### [Activity]
Line by line, copy the data below exactly.

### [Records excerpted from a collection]
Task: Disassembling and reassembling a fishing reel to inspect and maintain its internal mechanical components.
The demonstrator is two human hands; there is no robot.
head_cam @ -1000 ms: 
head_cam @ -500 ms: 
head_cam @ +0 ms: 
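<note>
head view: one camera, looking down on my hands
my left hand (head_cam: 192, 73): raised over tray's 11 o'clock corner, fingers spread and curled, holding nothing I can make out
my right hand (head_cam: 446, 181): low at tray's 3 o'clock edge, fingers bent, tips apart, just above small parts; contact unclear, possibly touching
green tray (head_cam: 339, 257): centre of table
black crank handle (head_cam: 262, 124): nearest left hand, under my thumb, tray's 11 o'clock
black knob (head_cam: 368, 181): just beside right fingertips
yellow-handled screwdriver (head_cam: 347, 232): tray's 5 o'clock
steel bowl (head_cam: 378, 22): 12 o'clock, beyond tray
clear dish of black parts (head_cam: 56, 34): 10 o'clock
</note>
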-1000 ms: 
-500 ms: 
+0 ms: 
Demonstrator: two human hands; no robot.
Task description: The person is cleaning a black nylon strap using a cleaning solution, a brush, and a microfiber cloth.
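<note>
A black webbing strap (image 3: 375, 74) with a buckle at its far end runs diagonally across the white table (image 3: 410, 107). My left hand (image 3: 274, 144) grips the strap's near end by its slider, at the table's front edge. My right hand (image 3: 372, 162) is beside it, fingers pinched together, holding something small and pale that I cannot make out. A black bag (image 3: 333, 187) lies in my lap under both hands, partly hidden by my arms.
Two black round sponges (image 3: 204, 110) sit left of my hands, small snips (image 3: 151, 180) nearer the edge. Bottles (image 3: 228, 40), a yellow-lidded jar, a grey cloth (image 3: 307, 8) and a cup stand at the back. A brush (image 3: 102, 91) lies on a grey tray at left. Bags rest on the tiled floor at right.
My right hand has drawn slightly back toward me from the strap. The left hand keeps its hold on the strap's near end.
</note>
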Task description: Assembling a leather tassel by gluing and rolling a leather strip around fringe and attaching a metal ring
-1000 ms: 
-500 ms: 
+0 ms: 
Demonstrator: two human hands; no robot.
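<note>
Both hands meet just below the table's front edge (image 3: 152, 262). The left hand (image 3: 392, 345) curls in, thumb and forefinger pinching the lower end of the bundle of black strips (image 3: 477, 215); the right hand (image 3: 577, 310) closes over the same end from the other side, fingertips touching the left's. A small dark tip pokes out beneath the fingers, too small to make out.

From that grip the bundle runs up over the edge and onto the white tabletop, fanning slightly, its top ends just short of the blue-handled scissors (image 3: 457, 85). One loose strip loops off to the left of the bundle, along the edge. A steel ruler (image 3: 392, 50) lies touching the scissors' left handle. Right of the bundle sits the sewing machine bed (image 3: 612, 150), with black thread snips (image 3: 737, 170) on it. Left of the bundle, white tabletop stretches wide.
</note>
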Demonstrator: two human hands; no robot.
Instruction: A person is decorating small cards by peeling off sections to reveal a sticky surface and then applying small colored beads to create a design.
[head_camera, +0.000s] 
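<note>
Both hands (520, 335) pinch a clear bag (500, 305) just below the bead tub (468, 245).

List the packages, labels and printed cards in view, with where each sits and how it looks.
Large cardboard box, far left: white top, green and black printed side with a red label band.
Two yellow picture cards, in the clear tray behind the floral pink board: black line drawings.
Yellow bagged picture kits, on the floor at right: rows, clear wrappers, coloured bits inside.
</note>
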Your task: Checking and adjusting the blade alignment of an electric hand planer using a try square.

### [Expected output]
Task: Disassembling and reassembling a fishing reel to inspect and maintain its internal mechanical components.
The demonstrator is two human hands; there is no robot.
head_cam @ -1000 ms: 
head_cam @ -500 ms: 
head_cam @ +0 ms: 
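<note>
head view: one camera, looking down on my hands
my left hand (head_cam: 192, 73): raised over tray's 11 o'clock corner, fingers spread and curled, holding nothing I can make out
my right hand (head_cam: 446, 181): low at tray's 3 o'clock edge, fingers bent, tips apart, just above small parts; contact unclear, possibly touching
green tray (head_cam: 339, 257): centre of table
black crank handle (head_cam: 262, 124): nearest left hand, under my thumb, tray's 11 o'clock
black knob (head_cam: 368, 181): just beside right fingertips
yellow-handled screwdriver (head_cam: 347, 232): tray's 5 o'clock
steel bowl (head_cam: 378, 22): 12 o'clock, beyond tray
clear dish of black parts (head_cam: 56, 34): 10 o'clock
</note>
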-1000 ms: 
-500 ms: 
+0 ms: 
Demonstrator: two human hands; no robot.
Task description: The person is cleaning a black nylon strap using a cleaning solution, a brush, and a microfiber cloth.
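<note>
A black webbing strap (image 3: 375, 74) with a buckle at its far end runs diagonally across the white table (image 3: 410, 107). My left hand (image 3: 274, 144) grips the strap's near end by its slider, at the table's front edge. My right hand (image 3: 372, 162) is beside it, fingers pinched together, holding something small and pale that I cannot make out. A black bag (image 3: 333, 187) lies in my lap under both hands, partly hidden by my arms.
Two black round sponges (image 3: 204, 110) sit left of my hands, small snips (image 3: 151, 180) nearer the edge. Bottles (image 3: 228, 40), a yellow-lidded jar, a grey cloth (image 3: 307, 8) and a cup stand at the back. A brush (image 3: 102, 91) lies on a grey tray at left. Bags rest on the tiled floor at right.
My right hand has drawn slightly back toward me from the strap. The left hand keeps its hold on the strap's near end.
</note>
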Task description: Assembling a leather tassel by gluing and rolling a leather strip around fringe and attaching a metal ring
-1000 ms: 
-500 ms: 
+0 ms: 
Demonstrator: two human hands; no robot.
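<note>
Both hands meet just below the table's front edge (image 3: 152, 262). The left hand (image 3: 392, 345) curls in, thumb and forefinger pinching the lower end of the bundle of black strips (image 3: 477, 215); the right hand (image 3: 577, 310) closes over the same end from the other side, fingertips touching the left's. A small dark tip pokes out beneath the fingers, too small to make out.

From that grip the bundle runs up over the edge and onto the white tabletop, fanning slightly, its top ends just short of the blue-handled scissors (image 3: 457, 85). One loose strip loops off to the left of the bundle, along the edge. A steel ruler (image 3: 392, 50) lies touching the scissors' left handle. Right of the bundle sits the sewing machine bed (image 3: 612, 150), with black thread snips (image 3: 737, 170) on it. Left of the bundle, white tabletop stretches wide.
</note>
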Demonstrator: two human hands; no robot.
Instruction: A person is decorating small cards by peeling off sections to reveal a sticky surface and then applying small colored beads to create a design.
[head_camera, +0.000s] 
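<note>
Both hands (520, 335) pinch a clear bag (500, 305) just below the bead tub (468, 245).

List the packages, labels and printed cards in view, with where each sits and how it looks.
Large cardboard box, far left: white top, green and black printed side with a red label band.
Two yellow picture cards, in the clear tray behind the floral pink board: black line drawings.
Yellow bagged picture kits, on the floor at right: rows, clear wrappers, coloured bits inside.
</note>
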Your task: Checking and adjusting the blade alignment of an electric hand planer using a try square.

This exercise requires nothing further.